[TASK OBJECTIVE] The whole listing is to be reproduced exactly as given.

[DATA SECTION]
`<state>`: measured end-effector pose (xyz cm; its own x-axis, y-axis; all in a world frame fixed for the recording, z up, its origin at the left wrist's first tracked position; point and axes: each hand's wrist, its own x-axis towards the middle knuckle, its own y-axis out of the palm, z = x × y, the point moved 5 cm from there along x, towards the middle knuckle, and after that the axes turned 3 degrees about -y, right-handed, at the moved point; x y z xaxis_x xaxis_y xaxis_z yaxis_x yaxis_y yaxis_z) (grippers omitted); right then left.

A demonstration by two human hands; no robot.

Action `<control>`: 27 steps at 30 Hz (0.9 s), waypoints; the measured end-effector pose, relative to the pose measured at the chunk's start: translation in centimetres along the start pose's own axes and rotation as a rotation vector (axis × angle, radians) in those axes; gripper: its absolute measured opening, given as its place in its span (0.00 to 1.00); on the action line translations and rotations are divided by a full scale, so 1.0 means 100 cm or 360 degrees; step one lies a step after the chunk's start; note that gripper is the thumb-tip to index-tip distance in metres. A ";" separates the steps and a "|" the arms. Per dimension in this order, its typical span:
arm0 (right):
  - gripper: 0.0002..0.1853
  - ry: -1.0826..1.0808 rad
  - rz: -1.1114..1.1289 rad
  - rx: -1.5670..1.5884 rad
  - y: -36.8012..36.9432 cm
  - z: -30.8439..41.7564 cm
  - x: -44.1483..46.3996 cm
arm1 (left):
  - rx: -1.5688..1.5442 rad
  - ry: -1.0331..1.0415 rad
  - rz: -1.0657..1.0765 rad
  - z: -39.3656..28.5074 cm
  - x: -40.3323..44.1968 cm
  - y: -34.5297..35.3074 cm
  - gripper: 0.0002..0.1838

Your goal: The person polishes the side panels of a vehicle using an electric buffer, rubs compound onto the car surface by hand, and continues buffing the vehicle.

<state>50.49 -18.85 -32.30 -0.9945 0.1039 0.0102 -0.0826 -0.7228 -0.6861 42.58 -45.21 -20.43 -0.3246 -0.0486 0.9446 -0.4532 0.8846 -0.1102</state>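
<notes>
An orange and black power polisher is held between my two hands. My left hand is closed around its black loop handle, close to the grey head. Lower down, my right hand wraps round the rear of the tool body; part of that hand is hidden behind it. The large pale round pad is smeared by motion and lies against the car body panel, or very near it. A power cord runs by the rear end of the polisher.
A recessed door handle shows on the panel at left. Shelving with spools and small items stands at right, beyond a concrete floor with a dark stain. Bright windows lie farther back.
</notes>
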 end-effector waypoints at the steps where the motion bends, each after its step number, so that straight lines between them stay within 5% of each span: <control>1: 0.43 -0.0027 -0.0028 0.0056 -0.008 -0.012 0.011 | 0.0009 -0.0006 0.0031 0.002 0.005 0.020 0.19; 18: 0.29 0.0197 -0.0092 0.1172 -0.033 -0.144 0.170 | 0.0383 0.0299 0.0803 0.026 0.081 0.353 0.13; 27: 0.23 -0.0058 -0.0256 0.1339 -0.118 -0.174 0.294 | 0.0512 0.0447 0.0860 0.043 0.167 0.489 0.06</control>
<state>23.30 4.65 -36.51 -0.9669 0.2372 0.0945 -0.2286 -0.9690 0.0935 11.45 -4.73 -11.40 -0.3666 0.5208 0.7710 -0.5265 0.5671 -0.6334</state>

[EXERCISE RESULT]
`<state>`: measured end-effector pose (xyz cm; its own x-axis, y-axis; all in a world frame fixed for the recording, z up, its origin at the left wrist's first tracked position; point and axes: each hand's wrist, its own x-axis towards the middle knuckle, its own y-axis out of the palm, z = x × y, the point moved 5 cm from there along x, towards the middle knuckle, and after that the axes turned 3 degrees about -y, right-handed, at the moved point; x y z xaxis_x xaxis_y xaxis_z yaxis_x yaxis_y yaxis_z) (grippers omitted); right then left.

A demonstration by two human hands; no robot.

Action `<control>`: 27 steps at 30 Hz (0.9 s), waypoints; the measured end-effector pose, relative to the pose measured at the chunk's start: translation in centimetres along the start pose's own axes and rotation as a rotation vector (axis × angle, radians) in those axes; gripper: its absolute measured opening, given as its place in its span (0.00 to 1.00); on the action line translations and rotations are divided by a full scale, so 1.0 means 100 cm or 360 degrees; step one lies a step after the chunk's start; note that gripper is the thumb-tip to index-tip distance in metres. A ";" separates the steps and a "|" the arms. Per dimension in this order, its typical span:
arm0 (right):
  - gripper: 0.0002..0.1853
  - ry: -1.0826..1.0808 rad
  - rz: -1.1114..1.1289 rad
  - rx: -1.5670..1.5884 rad
  - y: -36.8012..36.9432 cm
  - z: -30.8439..41.7564 cm
  - x: -44.1483..46.3996 cm
arm1 (left):
  - rx: -1.5688..1.5442 rad
  - ry: -1.0331..1.0415 rad
  - rz: -1.0657..1.0765 rad
  - z: -39.3656..28.5074 cm
  - x: -40.3323..44.1968 cm
  - y: -34.5297..35.3074 cm
  - gripper: 0.0002..0.1838

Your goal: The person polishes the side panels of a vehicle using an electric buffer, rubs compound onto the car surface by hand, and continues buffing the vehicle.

<state>50.49 -18.85 -32.30 -0.9945 0.1039 0.0102 -0.0826 -0.7228 -0.6861 42.58 -45.21 -20.43 -0.3246 -0.0486 0.9446 -0.4532 0.8846 -0.1102</state>
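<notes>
An orange and black power polisher is held between my two hands. My left hand is closed around its black loop handle, close to the grey head. Lower down, my right hand wraps round the rear of the tool body; part of that hand is hidden behind it. The large pale round pad is smeared by motion and lies against the car body panel, or very near it. A power cord runs by the rear end of the polisher.
A recessed door handle shows on the panel at left. Shelving with spools and small items stands at right, beyond a concrete floor with a dark stain. Bright windows lie farther back.
</notes>
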 end-effector waypoints at the steps where the motion bends, each after its step number, so that straight lines between them stay within 5% of each span: <control>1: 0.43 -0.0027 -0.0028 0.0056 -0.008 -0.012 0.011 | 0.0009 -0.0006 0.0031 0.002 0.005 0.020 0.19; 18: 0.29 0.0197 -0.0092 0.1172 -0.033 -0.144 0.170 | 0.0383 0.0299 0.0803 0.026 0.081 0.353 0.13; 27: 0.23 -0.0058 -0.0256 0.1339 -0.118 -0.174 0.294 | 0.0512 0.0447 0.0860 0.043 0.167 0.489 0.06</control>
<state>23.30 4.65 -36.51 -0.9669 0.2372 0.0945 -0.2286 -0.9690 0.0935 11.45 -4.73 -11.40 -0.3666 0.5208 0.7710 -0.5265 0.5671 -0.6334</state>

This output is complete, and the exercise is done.